**WHAT TO PRODUCE**
From the entries below, reproduce exactly the line containing "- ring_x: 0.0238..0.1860", the line containing "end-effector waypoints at", and every line in between, with nothing added.
###
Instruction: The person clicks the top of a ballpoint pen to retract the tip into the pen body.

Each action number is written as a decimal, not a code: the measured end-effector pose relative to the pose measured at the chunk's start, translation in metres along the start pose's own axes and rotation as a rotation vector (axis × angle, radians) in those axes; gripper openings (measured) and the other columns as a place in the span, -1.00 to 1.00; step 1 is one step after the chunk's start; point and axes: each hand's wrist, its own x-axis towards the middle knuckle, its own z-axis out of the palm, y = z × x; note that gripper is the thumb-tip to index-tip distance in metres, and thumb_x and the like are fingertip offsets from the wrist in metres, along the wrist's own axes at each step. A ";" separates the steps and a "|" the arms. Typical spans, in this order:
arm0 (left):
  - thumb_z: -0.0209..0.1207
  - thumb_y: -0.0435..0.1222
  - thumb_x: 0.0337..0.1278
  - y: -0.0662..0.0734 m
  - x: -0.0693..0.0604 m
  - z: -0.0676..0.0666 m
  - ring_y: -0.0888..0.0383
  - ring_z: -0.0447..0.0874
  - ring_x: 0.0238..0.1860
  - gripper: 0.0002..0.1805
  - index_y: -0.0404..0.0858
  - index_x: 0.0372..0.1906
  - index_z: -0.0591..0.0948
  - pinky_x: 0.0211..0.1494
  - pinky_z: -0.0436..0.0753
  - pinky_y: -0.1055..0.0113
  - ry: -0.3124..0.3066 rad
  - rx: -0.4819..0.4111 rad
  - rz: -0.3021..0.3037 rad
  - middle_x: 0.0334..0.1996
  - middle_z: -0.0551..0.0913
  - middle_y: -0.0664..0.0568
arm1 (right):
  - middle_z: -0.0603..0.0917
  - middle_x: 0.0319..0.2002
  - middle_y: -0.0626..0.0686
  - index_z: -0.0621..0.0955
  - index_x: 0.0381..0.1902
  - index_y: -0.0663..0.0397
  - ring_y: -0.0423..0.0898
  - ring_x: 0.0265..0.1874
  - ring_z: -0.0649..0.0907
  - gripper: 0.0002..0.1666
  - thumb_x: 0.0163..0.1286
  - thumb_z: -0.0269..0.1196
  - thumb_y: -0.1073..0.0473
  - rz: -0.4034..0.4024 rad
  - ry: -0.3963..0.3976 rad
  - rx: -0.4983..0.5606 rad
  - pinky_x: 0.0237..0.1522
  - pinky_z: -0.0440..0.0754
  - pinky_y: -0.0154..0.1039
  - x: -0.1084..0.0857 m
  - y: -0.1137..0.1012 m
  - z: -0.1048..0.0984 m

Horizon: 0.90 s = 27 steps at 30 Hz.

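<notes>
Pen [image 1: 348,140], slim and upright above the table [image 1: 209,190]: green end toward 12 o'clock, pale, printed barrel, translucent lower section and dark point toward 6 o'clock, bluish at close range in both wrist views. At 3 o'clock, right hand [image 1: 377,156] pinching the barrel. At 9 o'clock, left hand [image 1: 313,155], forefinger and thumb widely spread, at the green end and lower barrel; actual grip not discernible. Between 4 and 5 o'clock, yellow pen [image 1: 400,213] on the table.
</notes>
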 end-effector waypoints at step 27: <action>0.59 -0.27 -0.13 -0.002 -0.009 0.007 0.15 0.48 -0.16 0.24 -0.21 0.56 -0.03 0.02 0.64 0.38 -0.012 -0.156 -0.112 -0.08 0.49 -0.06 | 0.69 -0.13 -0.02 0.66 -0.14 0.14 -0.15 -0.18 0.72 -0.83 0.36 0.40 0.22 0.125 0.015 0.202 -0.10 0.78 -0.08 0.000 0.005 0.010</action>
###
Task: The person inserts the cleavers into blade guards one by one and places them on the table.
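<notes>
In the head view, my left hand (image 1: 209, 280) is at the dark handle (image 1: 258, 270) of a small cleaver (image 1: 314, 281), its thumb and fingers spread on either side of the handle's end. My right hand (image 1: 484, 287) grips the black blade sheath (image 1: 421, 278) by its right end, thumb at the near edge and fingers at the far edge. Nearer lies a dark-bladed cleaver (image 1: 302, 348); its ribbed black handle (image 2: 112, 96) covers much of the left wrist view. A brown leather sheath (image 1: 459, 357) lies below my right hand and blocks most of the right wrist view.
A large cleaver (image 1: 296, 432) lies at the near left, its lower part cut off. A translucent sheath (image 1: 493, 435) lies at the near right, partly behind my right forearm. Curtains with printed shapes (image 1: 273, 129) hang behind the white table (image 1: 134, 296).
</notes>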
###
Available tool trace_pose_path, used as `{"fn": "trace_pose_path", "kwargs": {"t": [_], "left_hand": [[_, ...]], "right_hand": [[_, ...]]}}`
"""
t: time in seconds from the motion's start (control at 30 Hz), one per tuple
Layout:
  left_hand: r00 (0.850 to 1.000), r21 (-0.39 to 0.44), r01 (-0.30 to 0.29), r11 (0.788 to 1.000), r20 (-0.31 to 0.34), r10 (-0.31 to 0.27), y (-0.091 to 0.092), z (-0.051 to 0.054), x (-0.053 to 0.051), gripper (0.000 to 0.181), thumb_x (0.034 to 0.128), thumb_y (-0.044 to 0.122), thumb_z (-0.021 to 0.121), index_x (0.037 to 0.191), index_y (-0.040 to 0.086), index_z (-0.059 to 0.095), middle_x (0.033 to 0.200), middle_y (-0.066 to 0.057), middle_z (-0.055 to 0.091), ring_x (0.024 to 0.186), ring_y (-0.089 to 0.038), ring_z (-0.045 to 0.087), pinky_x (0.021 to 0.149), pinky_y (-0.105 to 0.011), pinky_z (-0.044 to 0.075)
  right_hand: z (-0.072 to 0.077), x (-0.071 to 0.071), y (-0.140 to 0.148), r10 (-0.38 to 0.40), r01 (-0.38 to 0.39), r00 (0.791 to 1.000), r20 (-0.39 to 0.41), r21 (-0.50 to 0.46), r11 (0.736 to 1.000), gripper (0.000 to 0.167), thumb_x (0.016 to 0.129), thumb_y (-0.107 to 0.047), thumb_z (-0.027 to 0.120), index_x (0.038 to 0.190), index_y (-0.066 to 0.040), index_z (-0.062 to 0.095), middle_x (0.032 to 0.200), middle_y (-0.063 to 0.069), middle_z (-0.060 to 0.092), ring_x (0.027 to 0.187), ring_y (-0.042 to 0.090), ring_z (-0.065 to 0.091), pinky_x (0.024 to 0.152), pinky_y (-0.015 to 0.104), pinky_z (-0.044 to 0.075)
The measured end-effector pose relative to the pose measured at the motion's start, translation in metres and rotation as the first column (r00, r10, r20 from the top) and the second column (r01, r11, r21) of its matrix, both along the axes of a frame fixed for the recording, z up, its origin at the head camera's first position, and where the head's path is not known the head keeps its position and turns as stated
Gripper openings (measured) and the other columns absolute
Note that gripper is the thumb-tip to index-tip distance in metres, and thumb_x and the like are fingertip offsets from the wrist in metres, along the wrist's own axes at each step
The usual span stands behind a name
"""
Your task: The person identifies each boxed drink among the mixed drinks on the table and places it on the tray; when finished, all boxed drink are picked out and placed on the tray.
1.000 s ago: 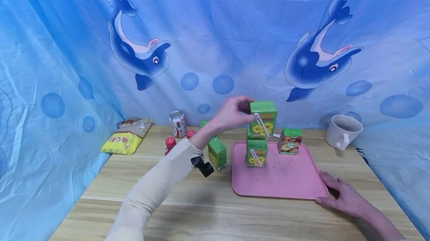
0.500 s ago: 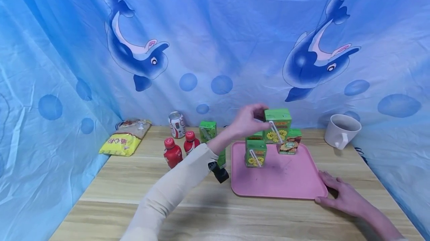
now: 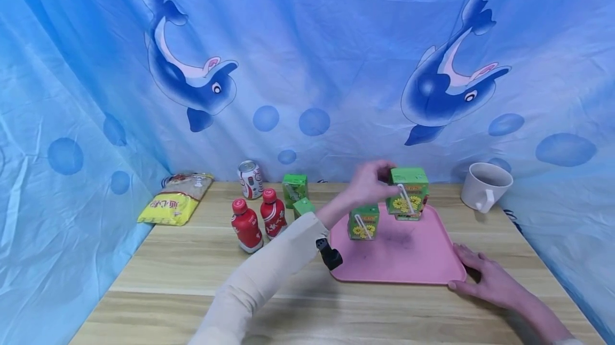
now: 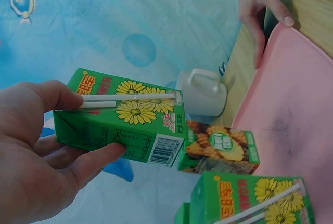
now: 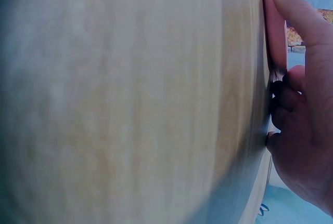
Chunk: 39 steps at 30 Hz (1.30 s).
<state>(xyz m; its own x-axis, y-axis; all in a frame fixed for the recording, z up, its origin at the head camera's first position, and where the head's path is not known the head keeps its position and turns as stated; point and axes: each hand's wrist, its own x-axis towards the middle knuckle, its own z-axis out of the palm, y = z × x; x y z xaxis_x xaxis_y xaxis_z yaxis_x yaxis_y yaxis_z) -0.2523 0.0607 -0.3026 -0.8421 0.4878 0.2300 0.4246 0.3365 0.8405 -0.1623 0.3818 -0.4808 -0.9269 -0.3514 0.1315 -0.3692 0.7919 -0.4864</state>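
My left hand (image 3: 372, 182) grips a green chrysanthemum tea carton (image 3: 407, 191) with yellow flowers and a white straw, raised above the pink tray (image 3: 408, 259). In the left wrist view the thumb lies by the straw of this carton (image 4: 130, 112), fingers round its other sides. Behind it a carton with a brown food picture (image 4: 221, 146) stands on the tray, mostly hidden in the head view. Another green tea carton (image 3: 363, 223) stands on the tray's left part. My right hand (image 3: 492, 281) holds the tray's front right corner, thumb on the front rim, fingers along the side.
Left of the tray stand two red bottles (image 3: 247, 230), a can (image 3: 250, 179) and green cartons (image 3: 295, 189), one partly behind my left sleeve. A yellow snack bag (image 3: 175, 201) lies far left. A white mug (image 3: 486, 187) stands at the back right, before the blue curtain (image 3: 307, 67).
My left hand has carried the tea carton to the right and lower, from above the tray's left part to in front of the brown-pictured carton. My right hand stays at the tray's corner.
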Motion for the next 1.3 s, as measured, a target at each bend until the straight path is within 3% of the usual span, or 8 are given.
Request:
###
**ANSWER SECTION**
  - ring_x: 0.0238..0.1860
  - gripper: 0.0002..0.1805
  - index_y: -0.0404..0.0858
  - index_x: 0.0372..0.1906
  - index_z: -0.0591..0.0948
  - pinky_x: 0.0211..0.1494
  - pinky_z: -0.0436..0.0753
  - pinky_y: -0.1055..0.0113
  - ry: -0.3124..0.3066 rad
  - rx: -0.4819..0.4111 rad
  - rz: -0.3021..0.3037 rad
  - middle_x: 0.0334..0.1996
  - middle_z: -0.0551..0.0913
  - middle_y: -0.0664..0.0568
arm1 (right):
  - middle_z: -0.0603..0.0917
  - middle_x: 0.0319..0.2002
  - middle_y: -0.0626..0.0686
  - index_z: -0.0621..0.0955
  - index_x: 0.0381..0.1902
  - index_y: -0.0663..0.0397
  - ring_y: -0.0423..0.0898
  - ring_x: 0.0265..0.1874
  - ring_z: -0.0649..0.0907
  - gripper: 0.0002..0.1666
  - thumb_x: 0.0163..0.1286
  - thumb_z: -0.0269..0.1196
  - thumb_y: -0.1073..0.0473
  - rz: -0.4034..0.4024 rad
  - ry: -0.3963..0.3976 rad
  - rx: -0.4983..0.5606 rad
  - pinky_x: 0.0237..0.1522
  - pinky_z: -0.0440..0.0754
  - pinky_y: -0.0154..0.1039
  - x: -0.1084..0.0857 m
  - y: -0.1137..0.1012 m
  - z: -0.1048..0.0984 m

Horizon: 0.90 s = 27 steps at 30 Hz.

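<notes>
Pen [image 1: 348,140], slim and upright above the table [image 1: 209,190]: green end toward 12 o'clock, pale, printed barrel, translucent lower section and dark point toward 6 o'clock, bluish at close range in both wrist views. At 3 o'clock, right hand [image 1: 377,156] pinching the barrel. At 9 o'clock, left hand [image 1: 313,155], forefinger and thumb widely spread, at the green end and lower barrel; actual grip not discernible. Between 4 and 5 o'clock, yellow pen [image 1: 400,213] on the table.
</notes>
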 end-effector waypoints at step 27: <action>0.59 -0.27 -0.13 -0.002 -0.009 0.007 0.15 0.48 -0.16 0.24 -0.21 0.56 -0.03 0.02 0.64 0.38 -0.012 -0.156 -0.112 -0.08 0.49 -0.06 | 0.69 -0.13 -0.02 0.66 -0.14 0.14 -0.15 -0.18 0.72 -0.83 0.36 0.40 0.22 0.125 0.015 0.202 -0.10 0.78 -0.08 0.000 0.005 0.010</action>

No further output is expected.